Goal of the exercise –
Scan the records for "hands". Report each line that includes it.

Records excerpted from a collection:
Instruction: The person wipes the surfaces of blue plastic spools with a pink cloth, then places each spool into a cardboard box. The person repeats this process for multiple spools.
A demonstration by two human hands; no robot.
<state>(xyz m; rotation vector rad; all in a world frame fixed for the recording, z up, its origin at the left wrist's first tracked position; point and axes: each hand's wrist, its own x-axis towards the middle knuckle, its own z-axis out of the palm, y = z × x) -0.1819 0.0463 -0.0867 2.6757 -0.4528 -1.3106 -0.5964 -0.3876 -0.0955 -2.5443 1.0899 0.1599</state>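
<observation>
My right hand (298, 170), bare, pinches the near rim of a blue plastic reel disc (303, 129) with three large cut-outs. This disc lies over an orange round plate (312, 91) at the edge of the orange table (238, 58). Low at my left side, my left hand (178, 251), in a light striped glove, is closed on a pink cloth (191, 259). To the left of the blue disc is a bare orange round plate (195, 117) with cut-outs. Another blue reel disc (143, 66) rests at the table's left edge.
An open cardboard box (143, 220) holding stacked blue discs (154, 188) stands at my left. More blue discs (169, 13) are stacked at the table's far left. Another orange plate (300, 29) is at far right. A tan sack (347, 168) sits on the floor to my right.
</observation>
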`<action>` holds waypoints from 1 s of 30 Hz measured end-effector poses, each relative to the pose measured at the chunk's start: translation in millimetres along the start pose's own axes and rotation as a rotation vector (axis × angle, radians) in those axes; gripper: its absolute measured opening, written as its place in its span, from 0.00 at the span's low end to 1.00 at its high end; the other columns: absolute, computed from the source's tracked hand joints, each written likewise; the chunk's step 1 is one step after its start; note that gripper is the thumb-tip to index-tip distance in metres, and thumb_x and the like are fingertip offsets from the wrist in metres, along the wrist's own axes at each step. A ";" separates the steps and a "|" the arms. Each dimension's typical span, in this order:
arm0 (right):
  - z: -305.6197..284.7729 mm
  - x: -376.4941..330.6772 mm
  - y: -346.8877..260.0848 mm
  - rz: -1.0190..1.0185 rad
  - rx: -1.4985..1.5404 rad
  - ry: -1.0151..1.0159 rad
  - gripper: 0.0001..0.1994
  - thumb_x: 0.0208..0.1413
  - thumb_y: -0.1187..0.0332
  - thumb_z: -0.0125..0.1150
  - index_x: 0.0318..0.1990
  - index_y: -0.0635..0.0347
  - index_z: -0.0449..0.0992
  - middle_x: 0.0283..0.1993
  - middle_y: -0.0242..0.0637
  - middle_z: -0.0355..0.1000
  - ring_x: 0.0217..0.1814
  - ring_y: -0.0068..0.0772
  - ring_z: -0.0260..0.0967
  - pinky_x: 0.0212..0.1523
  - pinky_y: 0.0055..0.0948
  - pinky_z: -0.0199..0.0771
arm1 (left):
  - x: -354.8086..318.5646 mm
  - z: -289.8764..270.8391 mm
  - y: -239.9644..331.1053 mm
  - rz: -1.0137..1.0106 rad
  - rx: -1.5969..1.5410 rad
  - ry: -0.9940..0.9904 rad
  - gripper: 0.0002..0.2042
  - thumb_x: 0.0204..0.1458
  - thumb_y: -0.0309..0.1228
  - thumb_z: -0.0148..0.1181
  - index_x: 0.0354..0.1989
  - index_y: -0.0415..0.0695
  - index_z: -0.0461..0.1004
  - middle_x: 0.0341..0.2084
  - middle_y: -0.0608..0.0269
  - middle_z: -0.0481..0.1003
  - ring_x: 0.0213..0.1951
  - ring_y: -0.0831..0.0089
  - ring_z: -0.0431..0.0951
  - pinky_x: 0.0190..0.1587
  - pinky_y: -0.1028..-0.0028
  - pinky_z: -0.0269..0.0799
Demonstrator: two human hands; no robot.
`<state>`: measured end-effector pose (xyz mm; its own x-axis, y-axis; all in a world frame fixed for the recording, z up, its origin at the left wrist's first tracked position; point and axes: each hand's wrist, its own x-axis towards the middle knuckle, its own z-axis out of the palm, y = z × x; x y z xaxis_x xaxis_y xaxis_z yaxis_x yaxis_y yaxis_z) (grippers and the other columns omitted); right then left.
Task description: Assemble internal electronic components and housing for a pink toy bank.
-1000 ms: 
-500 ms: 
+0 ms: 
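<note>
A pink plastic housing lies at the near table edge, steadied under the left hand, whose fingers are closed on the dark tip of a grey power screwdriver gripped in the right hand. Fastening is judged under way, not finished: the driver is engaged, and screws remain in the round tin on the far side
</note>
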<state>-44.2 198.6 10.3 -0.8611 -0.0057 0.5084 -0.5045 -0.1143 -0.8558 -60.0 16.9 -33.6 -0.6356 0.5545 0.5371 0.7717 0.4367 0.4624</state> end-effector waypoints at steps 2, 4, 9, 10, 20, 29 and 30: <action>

Solution to this problem –
A demonstration by two human hands; no robot.
Demonstrator: two human hands; no robot.

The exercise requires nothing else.